Work through the data and say how many lines contain "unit". The number alone is the answer.

%%

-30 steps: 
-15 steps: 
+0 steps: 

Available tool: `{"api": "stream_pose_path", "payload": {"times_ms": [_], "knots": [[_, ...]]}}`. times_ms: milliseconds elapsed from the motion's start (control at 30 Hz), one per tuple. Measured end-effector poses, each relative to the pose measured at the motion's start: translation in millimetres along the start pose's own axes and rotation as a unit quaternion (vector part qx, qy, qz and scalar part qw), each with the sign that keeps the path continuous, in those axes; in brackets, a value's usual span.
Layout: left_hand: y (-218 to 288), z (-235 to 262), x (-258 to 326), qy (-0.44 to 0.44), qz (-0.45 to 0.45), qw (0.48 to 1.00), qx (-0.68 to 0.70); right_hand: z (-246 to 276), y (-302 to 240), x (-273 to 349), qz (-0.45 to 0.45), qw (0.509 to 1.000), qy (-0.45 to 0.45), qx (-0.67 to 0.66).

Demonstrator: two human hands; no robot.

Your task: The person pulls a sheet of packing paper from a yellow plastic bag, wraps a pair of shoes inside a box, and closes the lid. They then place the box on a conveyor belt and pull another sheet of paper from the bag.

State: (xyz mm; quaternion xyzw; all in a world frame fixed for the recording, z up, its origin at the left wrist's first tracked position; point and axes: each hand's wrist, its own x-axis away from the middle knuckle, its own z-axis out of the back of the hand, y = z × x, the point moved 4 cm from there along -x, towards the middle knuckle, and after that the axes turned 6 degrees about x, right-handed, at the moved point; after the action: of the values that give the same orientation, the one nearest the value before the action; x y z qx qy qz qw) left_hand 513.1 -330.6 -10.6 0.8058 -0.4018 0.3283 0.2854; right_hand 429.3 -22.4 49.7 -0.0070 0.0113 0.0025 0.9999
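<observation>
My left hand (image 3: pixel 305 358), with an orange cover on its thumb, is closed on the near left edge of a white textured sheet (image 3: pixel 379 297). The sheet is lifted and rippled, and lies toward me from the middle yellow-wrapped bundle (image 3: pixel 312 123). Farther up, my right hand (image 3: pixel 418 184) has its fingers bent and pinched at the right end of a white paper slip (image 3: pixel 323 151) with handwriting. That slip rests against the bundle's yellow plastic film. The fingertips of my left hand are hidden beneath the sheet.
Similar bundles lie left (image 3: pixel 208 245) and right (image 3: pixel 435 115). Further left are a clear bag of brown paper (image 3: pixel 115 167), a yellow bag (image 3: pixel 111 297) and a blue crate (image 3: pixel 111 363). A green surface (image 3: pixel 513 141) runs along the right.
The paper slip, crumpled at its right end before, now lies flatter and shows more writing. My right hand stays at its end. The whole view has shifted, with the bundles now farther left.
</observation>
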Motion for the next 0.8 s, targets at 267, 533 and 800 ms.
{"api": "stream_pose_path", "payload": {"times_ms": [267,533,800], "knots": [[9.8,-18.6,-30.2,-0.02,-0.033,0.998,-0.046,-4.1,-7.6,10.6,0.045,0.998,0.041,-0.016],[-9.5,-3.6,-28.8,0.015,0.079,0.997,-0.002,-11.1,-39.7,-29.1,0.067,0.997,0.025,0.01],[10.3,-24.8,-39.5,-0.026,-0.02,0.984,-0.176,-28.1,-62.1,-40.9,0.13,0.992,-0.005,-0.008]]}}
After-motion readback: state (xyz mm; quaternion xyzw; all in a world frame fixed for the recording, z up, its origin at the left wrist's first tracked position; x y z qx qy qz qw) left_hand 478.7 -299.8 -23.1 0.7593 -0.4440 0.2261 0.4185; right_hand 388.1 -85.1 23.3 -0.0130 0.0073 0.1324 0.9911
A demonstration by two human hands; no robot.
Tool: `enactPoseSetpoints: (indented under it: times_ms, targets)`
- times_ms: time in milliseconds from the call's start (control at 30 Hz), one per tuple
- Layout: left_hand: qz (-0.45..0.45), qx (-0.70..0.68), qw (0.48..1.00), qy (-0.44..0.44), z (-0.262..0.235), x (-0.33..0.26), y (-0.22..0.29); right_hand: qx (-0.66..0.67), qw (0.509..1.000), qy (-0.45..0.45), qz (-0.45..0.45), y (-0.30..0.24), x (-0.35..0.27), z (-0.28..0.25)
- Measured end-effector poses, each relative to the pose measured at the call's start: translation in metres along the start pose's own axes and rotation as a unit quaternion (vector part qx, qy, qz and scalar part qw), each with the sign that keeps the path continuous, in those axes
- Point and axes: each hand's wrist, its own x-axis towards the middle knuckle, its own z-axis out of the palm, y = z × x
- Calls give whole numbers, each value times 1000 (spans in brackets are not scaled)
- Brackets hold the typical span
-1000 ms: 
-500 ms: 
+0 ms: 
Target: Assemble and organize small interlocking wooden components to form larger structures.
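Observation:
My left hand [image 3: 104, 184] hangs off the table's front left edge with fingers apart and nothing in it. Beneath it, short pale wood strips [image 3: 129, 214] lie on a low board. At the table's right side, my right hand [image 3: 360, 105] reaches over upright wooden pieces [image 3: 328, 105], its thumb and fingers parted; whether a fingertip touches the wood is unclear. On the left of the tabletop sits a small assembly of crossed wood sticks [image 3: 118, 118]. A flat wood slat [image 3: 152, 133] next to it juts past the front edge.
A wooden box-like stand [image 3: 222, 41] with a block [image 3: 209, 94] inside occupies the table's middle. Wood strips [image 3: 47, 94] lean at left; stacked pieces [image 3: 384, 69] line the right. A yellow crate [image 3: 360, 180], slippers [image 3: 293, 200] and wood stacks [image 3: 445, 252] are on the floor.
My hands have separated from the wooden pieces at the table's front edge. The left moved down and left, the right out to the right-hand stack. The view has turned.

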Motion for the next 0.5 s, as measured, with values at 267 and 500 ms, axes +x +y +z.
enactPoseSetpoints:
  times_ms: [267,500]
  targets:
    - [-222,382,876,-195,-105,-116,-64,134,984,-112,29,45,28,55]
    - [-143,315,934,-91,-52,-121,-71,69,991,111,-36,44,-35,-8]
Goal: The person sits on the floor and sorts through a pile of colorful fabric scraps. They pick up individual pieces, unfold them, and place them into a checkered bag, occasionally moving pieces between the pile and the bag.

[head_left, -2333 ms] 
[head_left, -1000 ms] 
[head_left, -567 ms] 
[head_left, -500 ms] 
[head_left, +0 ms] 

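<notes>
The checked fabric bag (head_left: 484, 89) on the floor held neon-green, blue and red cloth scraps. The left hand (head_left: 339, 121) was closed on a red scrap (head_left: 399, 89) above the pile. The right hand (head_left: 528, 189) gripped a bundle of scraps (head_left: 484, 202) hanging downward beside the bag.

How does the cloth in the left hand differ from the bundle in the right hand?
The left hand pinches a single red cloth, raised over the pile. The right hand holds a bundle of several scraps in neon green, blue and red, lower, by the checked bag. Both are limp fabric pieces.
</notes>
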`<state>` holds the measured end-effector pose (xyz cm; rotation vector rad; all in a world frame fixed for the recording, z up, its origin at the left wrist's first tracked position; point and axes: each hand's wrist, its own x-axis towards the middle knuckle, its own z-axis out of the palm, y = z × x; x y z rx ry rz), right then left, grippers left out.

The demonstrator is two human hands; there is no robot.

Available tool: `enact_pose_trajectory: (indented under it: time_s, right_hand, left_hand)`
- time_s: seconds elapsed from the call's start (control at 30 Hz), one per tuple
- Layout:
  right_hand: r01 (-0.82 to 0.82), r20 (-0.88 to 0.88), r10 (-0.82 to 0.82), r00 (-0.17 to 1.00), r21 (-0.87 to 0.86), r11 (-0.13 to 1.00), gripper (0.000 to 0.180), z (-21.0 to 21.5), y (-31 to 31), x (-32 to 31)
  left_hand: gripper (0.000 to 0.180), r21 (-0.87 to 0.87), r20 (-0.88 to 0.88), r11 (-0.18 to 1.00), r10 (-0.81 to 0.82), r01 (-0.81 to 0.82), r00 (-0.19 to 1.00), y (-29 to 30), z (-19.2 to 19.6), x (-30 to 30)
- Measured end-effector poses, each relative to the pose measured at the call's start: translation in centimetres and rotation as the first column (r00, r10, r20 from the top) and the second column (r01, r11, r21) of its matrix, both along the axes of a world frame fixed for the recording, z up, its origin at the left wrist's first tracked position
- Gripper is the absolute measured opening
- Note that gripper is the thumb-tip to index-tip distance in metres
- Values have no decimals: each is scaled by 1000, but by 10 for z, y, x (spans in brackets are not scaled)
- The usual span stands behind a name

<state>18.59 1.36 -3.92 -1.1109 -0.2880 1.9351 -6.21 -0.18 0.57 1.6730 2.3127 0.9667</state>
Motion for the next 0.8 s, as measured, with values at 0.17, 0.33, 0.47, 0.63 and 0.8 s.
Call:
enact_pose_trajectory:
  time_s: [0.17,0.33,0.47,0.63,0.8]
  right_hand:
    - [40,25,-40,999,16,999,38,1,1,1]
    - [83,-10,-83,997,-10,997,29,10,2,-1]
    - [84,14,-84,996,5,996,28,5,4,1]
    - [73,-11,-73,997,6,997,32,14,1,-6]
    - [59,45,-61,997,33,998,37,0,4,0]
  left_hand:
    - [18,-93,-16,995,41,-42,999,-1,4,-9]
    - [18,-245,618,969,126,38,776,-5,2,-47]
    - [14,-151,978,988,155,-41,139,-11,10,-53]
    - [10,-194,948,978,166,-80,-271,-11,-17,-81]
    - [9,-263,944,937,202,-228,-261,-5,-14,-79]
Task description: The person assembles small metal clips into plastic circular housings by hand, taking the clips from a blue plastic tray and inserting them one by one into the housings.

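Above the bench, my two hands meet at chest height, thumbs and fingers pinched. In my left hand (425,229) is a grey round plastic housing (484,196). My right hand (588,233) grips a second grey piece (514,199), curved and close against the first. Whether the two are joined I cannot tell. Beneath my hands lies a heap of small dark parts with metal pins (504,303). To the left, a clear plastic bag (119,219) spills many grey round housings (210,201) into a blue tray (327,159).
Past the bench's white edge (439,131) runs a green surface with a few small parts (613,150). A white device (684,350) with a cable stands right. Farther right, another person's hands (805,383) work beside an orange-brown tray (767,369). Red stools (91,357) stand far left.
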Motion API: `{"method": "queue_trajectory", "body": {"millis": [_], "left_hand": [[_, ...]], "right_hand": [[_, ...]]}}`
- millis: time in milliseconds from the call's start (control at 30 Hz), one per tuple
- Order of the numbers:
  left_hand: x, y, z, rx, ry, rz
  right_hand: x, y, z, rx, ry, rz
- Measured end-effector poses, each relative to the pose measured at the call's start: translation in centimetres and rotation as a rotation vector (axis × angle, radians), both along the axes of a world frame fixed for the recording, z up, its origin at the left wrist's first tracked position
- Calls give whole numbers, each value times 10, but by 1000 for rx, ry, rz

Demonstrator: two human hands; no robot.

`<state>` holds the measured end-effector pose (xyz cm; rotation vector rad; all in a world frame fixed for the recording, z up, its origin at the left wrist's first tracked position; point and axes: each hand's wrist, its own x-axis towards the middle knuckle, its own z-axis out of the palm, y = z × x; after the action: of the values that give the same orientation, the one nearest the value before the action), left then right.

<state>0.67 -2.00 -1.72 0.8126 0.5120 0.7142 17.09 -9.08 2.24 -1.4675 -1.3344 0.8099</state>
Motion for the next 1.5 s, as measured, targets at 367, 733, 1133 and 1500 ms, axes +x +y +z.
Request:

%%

TASK OUTPUT >> 2